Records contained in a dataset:
[Start of Attachment]

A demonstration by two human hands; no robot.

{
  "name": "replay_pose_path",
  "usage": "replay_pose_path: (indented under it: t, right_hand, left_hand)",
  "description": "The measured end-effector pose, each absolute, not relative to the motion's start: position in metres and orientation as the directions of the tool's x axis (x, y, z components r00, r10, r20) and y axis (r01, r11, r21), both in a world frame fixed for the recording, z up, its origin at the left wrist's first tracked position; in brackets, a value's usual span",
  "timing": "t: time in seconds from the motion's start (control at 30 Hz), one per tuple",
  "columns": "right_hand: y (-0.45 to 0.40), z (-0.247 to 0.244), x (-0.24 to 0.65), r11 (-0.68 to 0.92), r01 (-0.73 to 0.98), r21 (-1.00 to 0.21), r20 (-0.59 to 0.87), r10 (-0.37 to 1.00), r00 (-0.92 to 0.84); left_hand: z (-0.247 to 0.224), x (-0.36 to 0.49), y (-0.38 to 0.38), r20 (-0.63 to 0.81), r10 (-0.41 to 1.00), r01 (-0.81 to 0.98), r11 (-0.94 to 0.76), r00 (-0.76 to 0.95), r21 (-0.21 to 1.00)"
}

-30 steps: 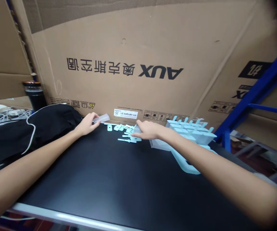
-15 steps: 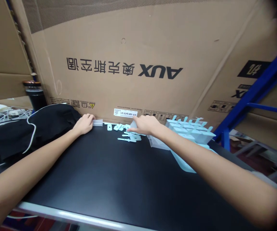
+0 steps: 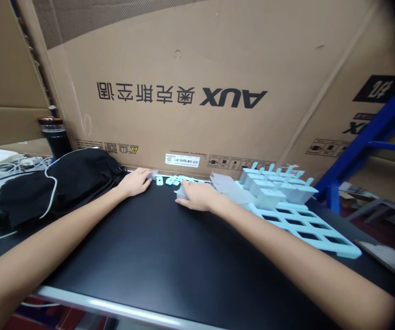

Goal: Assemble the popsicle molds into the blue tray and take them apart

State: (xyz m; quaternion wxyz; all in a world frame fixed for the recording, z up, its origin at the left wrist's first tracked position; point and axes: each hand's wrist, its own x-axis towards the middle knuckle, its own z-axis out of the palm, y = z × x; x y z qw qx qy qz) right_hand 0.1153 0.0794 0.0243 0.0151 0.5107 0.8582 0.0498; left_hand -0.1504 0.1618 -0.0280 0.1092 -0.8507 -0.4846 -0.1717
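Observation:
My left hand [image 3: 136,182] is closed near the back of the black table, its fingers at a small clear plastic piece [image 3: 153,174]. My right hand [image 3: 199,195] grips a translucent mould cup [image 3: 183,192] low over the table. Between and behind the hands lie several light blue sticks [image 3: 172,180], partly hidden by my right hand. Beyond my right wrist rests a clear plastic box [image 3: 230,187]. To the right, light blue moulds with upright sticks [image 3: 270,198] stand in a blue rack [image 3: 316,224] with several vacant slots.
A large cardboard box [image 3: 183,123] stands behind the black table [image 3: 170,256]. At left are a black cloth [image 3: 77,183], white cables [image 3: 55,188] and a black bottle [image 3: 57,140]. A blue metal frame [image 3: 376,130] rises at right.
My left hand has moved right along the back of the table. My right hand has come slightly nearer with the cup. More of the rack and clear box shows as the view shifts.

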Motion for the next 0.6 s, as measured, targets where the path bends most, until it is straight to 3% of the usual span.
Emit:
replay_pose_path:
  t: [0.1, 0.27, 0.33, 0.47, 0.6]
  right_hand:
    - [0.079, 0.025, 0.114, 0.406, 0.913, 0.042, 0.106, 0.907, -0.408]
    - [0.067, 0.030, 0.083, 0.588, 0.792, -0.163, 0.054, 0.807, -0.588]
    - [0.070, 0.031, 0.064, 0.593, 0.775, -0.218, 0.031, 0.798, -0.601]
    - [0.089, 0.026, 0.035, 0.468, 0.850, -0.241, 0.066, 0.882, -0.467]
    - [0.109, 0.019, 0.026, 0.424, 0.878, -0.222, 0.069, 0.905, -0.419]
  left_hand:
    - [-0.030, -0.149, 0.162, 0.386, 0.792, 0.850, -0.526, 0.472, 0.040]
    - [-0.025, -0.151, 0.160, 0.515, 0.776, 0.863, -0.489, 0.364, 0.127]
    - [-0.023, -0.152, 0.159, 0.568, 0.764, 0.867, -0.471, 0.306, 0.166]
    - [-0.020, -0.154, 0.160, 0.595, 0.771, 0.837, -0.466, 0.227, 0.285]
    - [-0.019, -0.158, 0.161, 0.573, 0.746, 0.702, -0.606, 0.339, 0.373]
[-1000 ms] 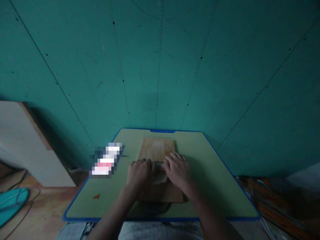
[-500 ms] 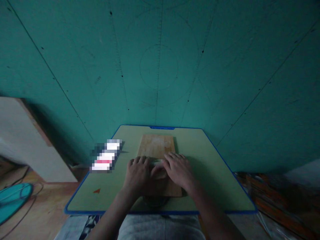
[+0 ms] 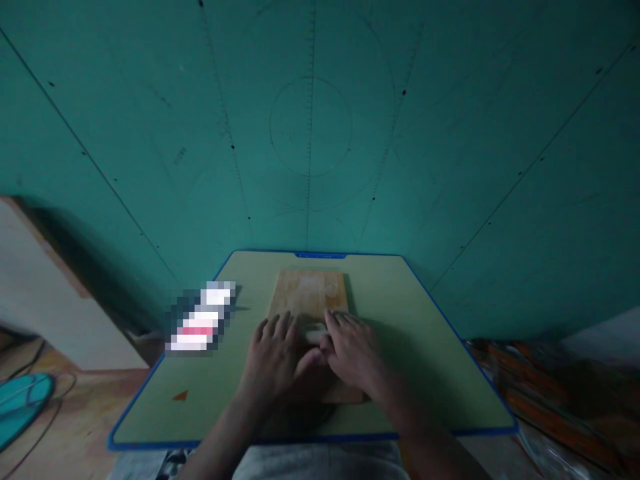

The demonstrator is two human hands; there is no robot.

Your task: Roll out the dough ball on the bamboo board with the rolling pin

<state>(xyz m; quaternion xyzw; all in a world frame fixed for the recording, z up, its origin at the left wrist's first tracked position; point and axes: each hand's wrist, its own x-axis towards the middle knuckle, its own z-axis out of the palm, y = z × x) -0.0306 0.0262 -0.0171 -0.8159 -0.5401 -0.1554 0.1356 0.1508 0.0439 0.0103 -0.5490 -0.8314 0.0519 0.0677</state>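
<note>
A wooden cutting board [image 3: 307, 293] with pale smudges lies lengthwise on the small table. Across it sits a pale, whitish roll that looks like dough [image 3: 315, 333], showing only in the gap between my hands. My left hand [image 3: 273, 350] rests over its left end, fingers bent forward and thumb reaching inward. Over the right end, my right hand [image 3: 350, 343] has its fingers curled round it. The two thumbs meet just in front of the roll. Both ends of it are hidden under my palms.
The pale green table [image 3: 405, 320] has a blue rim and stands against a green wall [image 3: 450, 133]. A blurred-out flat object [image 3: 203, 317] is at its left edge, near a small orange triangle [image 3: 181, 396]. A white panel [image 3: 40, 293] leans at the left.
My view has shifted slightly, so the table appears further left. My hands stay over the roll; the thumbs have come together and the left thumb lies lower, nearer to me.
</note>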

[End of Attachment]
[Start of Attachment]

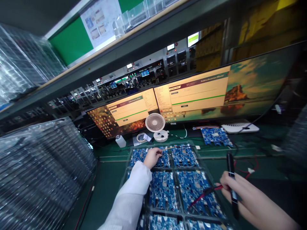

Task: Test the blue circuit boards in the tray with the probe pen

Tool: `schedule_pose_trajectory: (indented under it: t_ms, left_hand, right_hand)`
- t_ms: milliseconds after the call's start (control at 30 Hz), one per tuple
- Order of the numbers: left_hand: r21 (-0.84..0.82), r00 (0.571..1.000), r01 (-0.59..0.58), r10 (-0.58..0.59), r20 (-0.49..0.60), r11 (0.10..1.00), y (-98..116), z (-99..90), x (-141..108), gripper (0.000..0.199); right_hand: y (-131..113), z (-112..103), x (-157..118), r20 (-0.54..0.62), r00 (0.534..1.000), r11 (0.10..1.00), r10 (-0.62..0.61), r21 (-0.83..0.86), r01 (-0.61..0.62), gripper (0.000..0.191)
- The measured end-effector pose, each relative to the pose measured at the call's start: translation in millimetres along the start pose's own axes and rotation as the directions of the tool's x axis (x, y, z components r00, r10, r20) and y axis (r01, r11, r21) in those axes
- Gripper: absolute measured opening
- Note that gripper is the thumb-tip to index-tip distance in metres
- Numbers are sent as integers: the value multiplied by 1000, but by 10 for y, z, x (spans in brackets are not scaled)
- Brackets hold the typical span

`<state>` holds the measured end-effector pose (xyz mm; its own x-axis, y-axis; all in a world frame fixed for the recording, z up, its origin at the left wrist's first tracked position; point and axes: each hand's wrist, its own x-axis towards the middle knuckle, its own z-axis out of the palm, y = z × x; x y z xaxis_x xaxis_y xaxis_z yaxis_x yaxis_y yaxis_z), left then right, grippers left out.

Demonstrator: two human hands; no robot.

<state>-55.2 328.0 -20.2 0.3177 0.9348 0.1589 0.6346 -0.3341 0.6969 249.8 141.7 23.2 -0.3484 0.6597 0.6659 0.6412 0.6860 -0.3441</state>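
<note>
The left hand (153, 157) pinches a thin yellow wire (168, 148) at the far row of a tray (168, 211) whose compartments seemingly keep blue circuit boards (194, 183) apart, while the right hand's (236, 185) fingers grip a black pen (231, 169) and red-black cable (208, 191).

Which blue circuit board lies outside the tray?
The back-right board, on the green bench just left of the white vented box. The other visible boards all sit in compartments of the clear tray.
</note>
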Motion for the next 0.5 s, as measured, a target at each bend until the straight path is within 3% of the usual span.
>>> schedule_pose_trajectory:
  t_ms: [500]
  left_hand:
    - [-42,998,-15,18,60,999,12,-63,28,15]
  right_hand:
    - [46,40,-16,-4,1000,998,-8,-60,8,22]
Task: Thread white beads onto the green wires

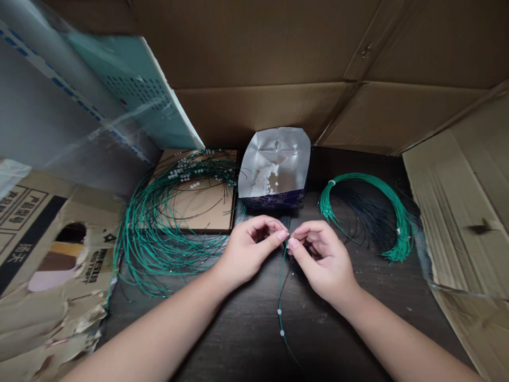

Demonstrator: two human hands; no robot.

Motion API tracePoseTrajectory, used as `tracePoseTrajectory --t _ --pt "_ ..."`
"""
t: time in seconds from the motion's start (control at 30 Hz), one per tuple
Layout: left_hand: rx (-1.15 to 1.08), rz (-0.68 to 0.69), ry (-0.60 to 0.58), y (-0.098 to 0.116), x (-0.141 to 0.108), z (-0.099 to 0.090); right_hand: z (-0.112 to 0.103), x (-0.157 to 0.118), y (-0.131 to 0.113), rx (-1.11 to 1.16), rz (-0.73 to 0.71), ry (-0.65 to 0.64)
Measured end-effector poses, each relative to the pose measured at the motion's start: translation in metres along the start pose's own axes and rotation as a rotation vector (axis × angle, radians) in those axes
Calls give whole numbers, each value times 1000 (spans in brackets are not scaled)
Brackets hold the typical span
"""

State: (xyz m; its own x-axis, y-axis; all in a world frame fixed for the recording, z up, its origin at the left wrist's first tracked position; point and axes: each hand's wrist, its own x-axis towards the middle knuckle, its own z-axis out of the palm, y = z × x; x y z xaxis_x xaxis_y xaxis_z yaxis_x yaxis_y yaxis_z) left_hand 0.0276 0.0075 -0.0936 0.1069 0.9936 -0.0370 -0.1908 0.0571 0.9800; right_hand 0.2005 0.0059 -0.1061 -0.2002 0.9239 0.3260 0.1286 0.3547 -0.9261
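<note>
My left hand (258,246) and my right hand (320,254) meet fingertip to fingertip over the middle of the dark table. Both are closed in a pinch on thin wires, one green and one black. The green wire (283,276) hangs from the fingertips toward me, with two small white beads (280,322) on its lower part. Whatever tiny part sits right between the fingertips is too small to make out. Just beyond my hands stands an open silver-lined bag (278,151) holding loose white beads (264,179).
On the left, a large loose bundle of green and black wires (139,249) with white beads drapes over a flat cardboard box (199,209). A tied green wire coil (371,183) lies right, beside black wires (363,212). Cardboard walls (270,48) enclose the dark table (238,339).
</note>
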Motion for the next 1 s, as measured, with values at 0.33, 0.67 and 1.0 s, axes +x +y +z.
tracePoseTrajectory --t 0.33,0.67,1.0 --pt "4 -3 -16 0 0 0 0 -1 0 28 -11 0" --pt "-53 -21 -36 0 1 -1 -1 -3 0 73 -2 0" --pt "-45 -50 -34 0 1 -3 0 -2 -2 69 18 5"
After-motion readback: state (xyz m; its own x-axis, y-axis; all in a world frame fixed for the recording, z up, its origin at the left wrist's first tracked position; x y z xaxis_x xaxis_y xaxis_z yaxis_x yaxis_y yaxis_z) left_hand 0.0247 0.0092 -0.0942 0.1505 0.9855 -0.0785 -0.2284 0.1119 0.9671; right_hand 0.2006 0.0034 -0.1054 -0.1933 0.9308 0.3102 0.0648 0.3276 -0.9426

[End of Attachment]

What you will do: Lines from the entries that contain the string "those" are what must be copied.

Expected output:
- The measured end-effector pose, each relative to the pose measured at the call's start: translation in millimetres along the start pose's own axes and rotation as the directions of the tool's x axis (x, y, z components r00, r10, r20) and y axis (r01, r11, r21) in those axes
Measured end-effector poses, each relative to the pose measured at the motion's start: translation in metres along the start pose's own axes and rotation as a rotation vector (axis × angle, radians) in those axes

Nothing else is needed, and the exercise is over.